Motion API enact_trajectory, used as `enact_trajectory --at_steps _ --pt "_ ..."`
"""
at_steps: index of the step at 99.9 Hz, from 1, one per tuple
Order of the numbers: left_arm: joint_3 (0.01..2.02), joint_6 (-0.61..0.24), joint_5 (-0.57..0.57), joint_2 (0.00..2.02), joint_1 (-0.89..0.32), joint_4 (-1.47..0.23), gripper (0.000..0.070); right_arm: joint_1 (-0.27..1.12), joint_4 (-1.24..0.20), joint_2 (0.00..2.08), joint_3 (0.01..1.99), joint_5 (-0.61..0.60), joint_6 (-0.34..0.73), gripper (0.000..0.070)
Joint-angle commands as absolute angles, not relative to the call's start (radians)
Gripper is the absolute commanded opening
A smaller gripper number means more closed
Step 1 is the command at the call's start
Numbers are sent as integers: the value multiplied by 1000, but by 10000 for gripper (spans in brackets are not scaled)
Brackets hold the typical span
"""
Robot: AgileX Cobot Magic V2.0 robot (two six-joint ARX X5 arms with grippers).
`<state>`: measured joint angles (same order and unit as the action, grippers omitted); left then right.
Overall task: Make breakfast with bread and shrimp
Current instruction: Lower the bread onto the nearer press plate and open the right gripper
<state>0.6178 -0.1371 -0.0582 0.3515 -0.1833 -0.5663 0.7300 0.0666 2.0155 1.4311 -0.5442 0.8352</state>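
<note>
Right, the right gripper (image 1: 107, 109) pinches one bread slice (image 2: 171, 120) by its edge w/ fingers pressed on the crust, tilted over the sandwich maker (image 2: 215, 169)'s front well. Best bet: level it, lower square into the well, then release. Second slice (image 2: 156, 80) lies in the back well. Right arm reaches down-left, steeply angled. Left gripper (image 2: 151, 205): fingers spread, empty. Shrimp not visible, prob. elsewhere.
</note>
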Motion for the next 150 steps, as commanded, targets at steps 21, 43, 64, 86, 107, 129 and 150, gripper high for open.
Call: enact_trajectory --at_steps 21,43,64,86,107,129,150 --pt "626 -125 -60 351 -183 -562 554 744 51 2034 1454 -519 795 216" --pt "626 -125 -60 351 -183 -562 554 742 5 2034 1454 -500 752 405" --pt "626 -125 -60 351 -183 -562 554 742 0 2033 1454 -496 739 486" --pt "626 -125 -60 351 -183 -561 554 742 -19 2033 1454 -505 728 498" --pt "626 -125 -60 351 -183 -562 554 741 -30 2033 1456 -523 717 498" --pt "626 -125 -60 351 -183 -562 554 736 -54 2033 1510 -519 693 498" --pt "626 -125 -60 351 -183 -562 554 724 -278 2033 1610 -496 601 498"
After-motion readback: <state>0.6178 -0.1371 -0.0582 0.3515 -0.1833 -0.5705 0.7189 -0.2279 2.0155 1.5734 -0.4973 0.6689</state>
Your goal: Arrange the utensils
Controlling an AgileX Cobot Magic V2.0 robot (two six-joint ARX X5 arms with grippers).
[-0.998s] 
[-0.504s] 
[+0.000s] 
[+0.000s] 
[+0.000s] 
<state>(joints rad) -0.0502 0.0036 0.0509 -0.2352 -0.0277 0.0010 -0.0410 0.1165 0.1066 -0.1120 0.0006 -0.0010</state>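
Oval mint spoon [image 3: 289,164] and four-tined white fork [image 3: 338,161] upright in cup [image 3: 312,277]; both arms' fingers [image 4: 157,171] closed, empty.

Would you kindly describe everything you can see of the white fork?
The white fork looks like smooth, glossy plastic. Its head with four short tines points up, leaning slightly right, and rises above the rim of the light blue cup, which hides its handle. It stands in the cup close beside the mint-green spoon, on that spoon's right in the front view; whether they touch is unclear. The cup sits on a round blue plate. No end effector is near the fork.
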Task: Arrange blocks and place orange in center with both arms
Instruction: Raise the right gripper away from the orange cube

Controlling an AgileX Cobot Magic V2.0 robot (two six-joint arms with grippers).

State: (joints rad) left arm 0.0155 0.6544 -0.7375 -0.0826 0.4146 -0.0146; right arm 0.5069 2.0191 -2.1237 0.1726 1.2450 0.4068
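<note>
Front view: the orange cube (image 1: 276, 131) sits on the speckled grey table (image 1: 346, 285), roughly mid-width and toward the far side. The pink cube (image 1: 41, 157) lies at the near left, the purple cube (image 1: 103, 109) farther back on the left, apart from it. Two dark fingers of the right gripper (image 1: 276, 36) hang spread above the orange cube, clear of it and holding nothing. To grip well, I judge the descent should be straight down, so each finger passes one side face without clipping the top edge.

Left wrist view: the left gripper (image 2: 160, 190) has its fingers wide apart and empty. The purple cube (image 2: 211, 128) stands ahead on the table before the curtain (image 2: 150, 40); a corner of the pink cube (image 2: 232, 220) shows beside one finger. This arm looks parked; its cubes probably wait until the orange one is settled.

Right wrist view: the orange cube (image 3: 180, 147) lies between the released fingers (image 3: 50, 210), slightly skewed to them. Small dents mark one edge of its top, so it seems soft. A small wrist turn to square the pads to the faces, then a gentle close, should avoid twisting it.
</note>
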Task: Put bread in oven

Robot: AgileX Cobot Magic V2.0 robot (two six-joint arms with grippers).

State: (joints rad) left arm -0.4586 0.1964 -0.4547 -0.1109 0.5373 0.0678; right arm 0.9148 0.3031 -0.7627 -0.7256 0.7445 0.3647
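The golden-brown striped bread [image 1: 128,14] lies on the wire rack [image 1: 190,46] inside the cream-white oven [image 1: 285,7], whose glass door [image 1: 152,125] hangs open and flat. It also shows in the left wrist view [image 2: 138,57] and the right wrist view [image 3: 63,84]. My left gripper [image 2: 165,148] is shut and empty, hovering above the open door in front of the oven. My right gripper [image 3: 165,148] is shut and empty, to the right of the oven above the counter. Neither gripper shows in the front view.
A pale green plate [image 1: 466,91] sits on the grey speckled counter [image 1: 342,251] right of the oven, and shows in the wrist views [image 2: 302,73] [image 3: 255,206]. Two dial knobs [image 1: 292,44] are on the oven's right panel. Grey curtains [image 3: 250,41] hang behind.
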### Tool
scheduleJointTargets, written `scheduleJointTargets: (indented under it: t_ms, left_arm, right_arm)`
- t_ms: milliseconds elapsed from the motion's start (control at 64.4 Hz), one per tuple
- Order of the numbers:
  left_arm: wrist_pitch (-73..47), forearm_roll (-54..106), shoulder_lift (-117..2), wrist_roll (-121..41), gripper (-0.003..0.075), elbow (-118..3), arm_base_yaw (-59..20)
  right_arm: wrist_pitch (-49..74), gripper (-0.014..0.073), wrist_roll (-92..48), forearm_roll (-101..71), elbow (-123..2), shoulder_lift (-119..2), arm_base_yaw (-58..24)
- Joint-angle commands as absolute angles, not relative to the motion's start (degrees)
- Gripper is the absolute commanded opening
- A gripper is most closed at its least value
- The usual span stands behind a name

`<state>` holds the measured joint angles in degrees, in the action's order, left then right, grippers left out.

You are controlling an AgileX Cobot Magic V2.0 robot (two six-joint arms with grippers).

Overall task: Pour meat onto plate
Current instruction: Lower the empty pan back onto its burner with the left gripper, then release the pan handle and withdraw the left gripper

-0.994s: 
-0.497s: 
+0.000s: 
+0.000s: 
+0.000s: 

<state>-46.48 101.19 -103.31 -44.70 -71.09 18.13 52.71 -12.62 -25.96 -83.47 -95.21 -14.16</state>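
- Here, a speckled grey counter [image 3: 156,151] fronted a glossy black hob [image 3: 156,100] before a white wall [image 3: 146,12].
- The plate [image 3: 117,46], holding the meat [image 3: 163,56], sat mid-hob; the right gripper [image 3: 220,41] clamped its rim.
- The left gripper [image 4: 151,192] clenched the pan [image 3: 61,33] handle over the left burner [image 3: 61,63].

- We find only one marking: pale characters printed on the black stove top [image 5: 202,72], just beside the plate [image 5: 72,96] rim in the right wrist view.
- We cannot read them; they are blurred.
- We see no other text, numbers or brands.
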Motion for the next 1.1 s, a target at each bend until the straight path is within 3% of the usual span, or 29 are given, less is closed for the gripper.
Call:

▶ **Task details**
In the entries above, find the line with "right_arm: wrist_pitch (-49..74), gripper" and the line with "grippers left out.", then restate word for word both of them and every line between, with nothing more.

▶ **Result of the task**
  right_arm: wrist_pitch (-49..74), gripper (-0.014..0.073), wrist_roll (-92..48), forearm_roll (-101..71), elbow (-123..2), shoulder_lift (-119..2), arm_base_yaw (-58..24)
- Joint-angle commands as absolute angles, not relative to the motion's start (degrees)
- Gripper is the absolute commanded opening
- A gripper is most closed at its least value
- The usual span stands behind a name

`<state>` holds the measured joint angles in degrees, in the action's order, left then right, grippers left out.

That is the complete output.